= Ciro Cappellari =

Argentine filmmaker (born 1959)

Ciro Cappellari is an Argentine film director, cinematographer, and screenwriter based in Berlin, Germany.

==Early life and career==
Born in Buenos Aires, Argentina, in 1959, he grew up in a small town in Patagonia, Ingeniero Jacobacci. When he was 10 his family moved to San Carlos de Bariloche.

===In Europe===
In 1980 Cappellari relocated to Europe, first to Italy and then later Munich, where he found work as a photo journalist with the agency Interfoto where he took portraits of public figures for newspapers in Germany and throughout Europe. He then went to Berlin in 1984 to begin his studies at the Deutsche Film- und Fernsehakademie Berlin (DFFB).
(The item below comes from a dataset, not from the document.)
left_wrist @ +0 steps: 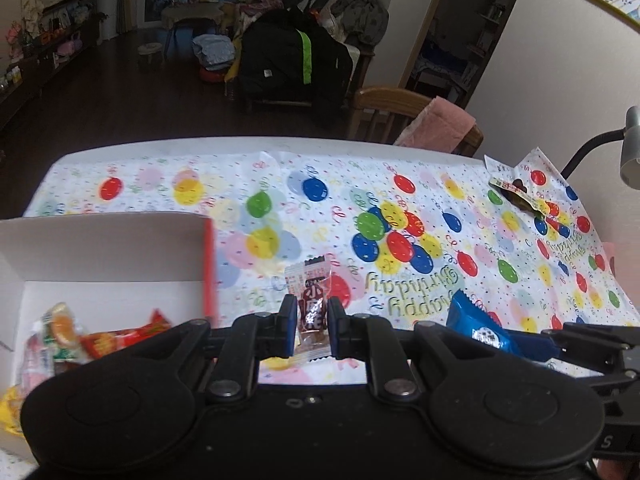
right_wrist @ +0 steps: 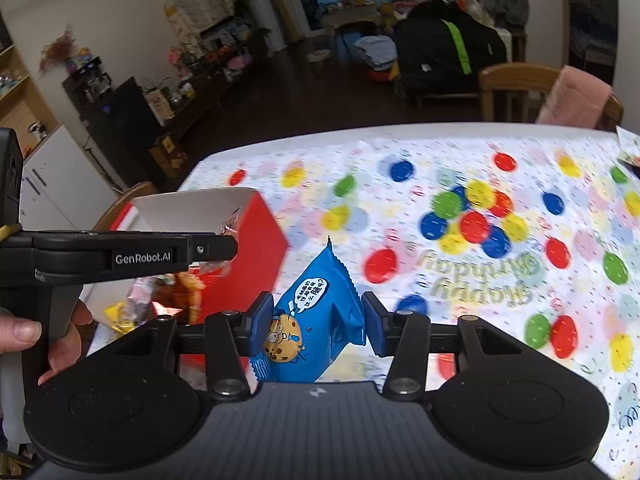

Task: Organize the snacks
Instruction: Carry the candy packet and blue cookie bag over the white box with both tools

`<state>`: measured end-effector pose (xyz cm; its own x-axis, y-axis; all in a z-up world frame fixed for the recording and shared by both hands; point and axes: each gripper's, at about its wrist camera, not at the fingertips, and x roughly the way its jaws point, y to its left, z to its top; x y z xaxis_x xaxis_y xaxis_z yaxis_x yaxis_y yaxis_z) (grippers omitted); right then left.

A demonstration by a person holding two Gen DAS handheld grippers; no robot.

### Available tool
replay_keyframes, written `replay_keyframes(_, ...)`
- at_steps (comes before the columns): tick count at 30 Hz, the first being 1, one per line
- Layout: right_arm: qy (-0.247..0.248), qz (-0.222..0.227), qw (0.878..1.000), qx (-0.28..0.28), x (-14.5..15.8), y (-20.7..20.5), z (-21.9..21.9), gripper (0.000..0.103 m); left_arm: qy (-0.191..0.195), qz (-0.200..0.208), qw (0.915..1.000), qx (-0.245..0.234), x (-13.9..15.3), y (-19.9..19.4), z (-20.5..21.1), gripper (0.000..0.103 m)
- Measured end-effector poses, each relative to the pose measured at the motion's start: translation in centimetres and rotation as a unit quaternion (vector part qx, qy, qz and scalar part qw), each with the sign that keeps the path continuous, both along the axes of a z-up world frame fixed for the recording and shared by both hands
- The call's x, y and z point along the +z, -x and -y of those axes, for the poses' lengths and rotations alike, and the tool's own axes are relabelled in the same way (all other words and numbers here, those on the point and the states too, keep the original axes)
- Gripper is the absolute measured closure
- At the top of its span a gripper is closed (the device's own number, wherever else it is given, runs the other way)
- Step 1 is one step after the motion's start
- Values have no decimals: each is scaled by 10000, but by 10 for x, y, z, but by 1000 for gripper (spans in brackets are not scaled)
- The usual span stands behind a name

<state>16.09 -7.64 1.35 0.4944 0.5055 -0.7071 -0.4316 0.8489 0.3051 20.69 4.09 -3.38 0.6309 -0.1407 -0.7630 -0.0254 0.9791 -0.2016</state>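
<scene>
In the left wrist view my left gripper (left_wrist: pixel 313 316) is shut on a small clear candy packet (left_wrist: pixel 312 308) with a brown label, held above the balloon-print tablecloth (left_wrist: pixel 400 208). To its left stands a box (left_wrist: pixel 112 248), white inside and red outside, with several snacks (left_wrist: pixel 64 336) in it. My right gripper (right_wrist: pixel 318 322) is shut on a blue cookie packet (right_wrist: pixel 316 312), which stands upright between the pads. That blue packet (left_wrist: pixel 484 332) also shows at the lower right of the left wrist view. The left gripper (right_wrist: pixel 224 246) hangs over the red box (right_wrist: pixel 248 264).
A torn snack wrapper (left_wrist: pixel 516 194) lies at the table's far right, beside a grey gooseneck lamp (left_wrist: pixel 630 148). A wooden chair (left_wrist: pixel 400 108) with a pink cloth stands behind the far edge. A person's hand (right_wrist: pixel 24 332) grips the left tool's handle.
</scene>
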Motion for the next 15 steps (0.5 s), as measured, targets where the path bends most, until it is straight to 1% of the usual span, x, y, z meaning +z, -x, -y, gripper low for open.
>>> replay_keyframes(15, -20, 215, 9981, 576, 21, 23, -96, 56, -213, 217, 9980, 559, 28, 56, -93, 91)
In 1989 Cappellari realized his first full-length film Amor América a documentary and two years later in 1991 he realized his first feature film Hijo del Río. After this period he continued writing and directing several films such as Sin Querer –Time of the Flamingos (1997) and the documentary about the famous South African pianist Abdullah Ibrahim, A Struggle For Love (2004). Through his experience in photography he also became a well known cinematographer.

==Awards==
Ciro has won several awards including the best European screenplay for 100 years of Cinema at the Sundance Film Festival, Cinema 100 Award for Sin Querer, Tiempo de Flamencos in 1996 and in 2005 he received the Grimme-Preis in Germany for directing, and cinematography for A Struggle For Love. Films that Cappellari was involved in as director of photography also won several prizes including: Die Blaue Stunde, the Max Opühls Prize in 1992, Schwarzfahrer which won the short film Oscar in 1994 and Mein name ist Bach, the best Swiss film in 2007.

==Filmography==

===Writer/director (selection)===
- The Street And The Rag Ball (2012)
- Francesco e il Papa (2011)
- In Berlin (2009)
- 24h Buenos Aires (2008)
- Bridging the Gap (2007)
- Gens d’Europe - Zambeze (2006)
- Audienz beim Kaiser (2005)
- Welcome Home (2005)
- A Struggle For Love (2004)
- Sin Querer –Tiempo de flamencos (1996)
- Hijo del Río (1991)
- Amor América (1989)

===T.V. movies as director===
- Sehnsucht (2005)
- Tatort - Endspiel (2002)

===Director of Photography (selection)===
- House of the Sleeping Beauties (2006)
- Maux d’amour (2005)
- Les Champions d'Olympie (2004)
- The Fight (2004)
- Mein Name ist Bach (2003)
- Semana Santa (2001)
- Mörderinnen (2000)
- El acordeón del diablo (2000)
- Voyage Oriental (2000)
- Giora Feidmann Porträt (2000)
- Last Minute Casbah (1999)
- April Children (1998)
- Vampsida (1997)
- Magic Matterhorn (1995)
- Indians Never die (1995)
- Marmor, Stein und Eisen (1994)
- Die Bettkönnigin (1994)
- Joe et Marie (1994)
- Surabaya Jonny (1993)
- Cripple to be Free (1993)
- Am Ende der Nacht (1992)
- Vaterland (1992)
- Schwarzfahrer (1992)
- The Blue Hour (1992)
- Hinter verschlossenen Türen (1992)
- Praktisch und Friedlich (1992)
- Georgette Meunier (1988)
- Der Pannwitz-Blick (1987)
- WalkWoman (1987)
- Habibi - ein Liebesbrief (1985)
- Nihil - oder alle Zeit der Welt (1985)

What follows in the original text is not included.